Mas nos dois últimos anos de análise experimentei a sensação única e maravilhosa de entrega, perdão, amor e profundidade. E ouvi então o silêncio escuro transparente do oceano mais limpo e mais bonito que habita o centro do meu coração e da minha inteligência. Eu gostei molhado do que encontrei. Mudei a vida, ensolarei, no pra-sempre-bom das alegrias desimportantes e na beleza do dia-a-dia predestinado de poesia.

Escolho viver. Meu coração cavalo sem domar. Minha voz vento e água, condão e condenação, a serviço. Olhos molhados. Não ando só. E dou graças.
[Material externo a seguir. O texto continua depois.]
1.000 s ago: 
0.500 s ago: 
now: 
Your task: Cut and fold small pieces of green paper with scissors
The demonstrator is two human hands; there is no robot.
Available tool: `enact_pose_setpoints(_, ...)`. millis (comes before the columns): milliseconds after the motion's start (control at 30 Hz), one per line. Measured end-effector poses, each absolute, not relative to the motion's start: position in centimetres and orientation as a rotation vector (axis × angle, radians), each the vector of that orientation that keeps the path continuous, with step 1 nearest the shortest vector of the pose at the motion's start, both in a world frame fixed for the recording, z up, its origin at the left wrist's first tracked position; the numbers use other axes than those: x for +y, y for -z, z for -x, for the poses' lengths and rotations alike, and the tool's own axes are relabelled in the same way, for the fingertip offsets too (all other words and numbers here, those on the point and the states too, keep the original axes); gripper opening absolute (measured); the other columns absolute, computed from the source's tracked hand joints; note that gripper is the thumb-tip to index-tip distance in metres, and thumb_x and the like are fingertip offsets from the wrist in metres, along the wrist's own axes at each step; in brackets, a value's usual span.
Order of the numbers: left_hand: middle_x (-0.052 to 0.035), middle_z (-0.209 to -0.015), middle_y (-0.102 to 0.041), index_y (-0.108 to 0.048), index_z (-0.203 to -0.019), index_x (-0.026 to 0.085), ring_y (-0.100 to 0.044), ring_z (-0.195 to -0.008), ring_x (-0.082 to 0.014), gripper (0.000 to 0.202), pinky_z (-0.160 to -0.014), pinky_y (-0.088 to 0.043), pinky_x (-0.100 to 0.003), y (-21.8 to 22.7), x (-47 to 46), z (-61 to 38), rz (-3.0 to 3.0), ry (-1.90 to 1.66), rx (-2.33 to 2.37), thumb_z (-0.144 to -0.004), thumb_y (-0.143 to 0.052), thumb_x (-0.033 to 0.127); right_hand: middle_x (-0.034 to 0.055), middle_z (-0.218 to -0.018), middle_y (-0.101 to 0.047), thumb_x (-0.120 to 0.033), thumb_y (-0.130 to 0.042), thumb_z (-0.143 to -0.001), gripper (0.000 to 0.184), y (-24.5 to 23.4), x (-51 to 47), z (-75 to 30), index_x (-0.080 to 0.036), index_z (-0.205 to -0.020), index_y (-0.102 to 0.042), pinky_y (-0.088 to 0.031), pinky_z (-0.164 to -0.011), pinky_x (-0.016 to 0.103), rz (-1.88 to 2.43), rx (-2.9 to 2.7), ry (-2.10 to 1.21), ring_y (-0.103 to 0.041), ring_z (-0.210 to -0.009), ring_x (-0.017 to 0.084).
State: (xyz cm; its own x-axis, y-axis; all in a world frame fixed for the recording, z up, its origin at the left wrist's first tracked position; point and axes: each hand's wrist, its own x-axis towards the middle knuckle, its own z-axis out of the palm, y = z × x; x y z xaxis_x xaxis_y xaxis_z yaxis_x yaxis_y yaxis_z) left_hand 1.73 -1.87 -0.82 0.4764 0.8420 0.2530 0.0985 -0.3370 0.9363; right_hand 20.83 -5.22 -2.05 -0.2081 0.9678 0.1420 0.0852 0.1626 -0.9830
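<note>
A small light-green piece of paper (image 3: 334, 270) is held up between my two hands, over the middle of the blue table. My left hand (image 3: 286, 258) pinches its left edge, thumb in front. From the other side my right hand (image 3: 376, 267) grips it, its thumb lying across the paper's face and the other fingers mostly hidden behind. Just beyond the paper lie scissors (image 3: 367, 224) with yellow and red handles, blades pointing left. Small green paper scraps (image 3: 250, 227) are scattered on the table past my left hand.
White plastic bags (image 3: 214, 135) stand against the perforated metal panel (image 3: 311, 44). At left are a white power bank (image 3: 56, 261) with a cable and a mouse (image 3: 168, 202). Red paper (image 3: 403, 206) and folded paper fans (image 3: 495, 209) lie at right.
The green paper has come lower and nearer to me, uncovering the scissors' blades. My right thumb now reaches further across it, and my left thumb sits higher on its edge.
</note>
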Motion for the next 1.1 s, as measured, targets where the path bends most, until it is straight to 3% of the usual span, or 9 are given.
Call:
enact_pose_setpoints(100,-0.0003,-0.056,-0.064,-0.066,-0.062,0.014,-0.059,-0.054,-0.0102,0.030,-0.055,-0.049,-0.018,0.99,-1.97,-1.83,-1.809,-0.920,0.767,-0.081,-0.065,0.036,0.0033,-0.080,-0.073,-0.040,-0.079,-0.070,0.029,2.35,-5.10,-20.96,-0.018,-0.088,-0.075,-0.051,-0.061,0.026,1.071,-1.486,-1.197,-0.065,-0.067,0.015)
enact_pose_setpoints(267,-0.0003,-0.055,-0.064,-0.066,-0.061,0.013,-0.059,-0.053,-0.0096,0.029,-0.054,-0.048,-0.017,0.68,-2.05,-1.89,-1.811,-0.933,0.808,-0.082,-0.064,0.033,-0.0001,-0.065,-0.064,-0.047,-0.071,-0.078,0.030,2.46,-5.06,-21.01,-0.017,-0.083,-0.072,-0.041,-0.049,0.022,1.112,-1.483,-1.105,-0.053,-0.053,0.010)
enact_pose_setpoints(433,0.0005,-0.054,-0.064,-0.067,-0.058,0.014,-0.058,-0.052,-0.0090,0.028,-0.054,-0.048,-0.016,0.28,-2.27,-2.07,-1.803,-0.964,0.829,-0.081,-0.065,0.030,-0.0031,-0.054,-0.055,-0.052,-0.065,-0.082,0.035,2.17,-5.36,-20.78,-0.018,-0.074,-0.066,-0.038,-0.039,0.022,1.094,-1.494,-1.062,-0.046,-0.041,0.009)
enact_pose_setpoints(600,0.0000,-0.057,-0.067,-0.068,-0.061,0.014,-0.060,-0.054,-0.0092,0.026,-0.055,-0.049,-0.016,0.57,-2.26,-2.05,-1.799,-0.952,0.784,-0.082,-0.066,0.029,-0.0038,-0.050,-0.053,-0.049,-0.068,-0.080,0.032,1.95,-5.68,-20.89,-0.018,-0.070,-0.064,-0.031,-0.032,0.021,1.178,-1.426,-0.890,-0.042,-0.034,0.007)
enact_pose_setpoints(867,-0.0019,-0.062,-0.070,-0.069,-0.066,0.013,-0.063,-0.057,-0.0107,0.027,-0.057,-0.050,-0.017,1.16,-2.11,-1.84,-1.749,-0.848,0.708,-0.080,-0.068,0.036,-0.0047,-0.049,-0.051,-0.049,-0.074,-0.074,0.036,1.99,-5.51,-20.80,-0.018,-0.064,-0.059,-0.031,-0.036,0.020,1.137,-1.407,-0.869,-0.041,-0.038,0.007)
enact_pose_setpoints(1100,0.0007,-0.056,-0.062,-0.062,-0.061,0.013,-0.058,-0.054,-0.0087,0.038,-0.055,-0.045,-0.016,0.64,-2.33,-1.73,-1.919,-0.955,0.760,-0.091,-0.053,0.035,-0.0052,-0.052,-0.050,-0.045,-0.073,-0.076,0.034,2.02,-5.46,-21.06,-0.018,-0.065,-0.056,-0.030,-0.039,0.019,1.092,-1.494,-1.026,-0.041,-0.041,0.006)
Hoje, é meu corpo envelhecendo que resiste, volta a ser lambari no samburá. Tem sono, dor, perde o tempo, debate, machuca, desencontra, arfa, desmaia. O movimento que nasce nos meus olhos e no meu peito lhe é estranho, alheio, como se os contornos e os preenchimentos não me pertencessem. Eu não sei onde estão minhas costas, minha espinha é esfarelada, meus pés fazem bolhas internas sanguíneas sucessivas, como se não pudessem tocar o chão, ao tempo que meus quadris, que sempre julguei fáceis, são um peso rígido mal esculpido em pedra seca, áspera e sem formosura.

No meu corpo ainda não acho a música, tampouco o silêncio, menos ainda a leveza. Ainda quero parecer. Mas a escolha permanece a mesma. E a minha resposta também.